George y Grant habían regresado de Flag pletóricos de noticias relacionadas con la guerra de Europa, que había entrado ya en su tercer año. Recluidos como estaban en su desfiladero, la guerra no los había afectado hasta aquel momento. Pero a medida que transcurría el tiempo y América parecía próxima a caer envuelta en la maraña bélica, los jóvenes discutieron la cuestión con creciente interés.
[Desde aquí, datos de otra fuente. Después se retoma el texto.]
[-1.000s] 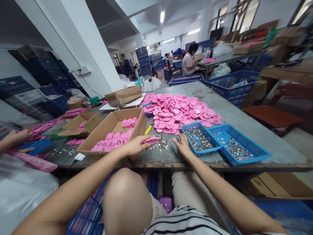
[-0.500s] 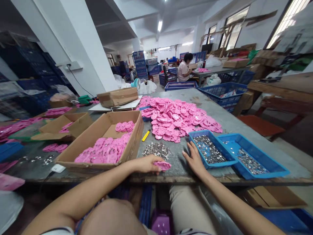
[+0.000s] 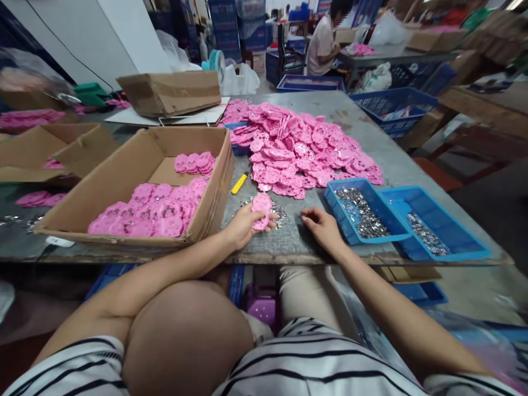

Lucinda no podía comprender por qué una guerra que se libraba en la lejana Europa podría atraer con tanta fuerza a sus hijos y a su esposo.

—Sucede porque son hombres, Bárbara —dijo a la joven, que tenía fija la mirada de unos ojos abiertos como dos abismos en la noche sobre Abe—. Ha fascinado hasta al propio Abe... Los hombres prefieren luchar a comer.

—Pero, escucha, mamá —dijo Bárbara.

Huett levantó la mirada, que tenía puesta en el papel que había extendido sobre las rodillas. En sus ojos grises podía verse su antigua y relampagueante expresión. Lucinda observó que no era la primera página del periódico lo que más reclamaba su atención.

—Ganado, trigo, algodón, maíz..., todo continúa subiendo —dijo ruidosamente.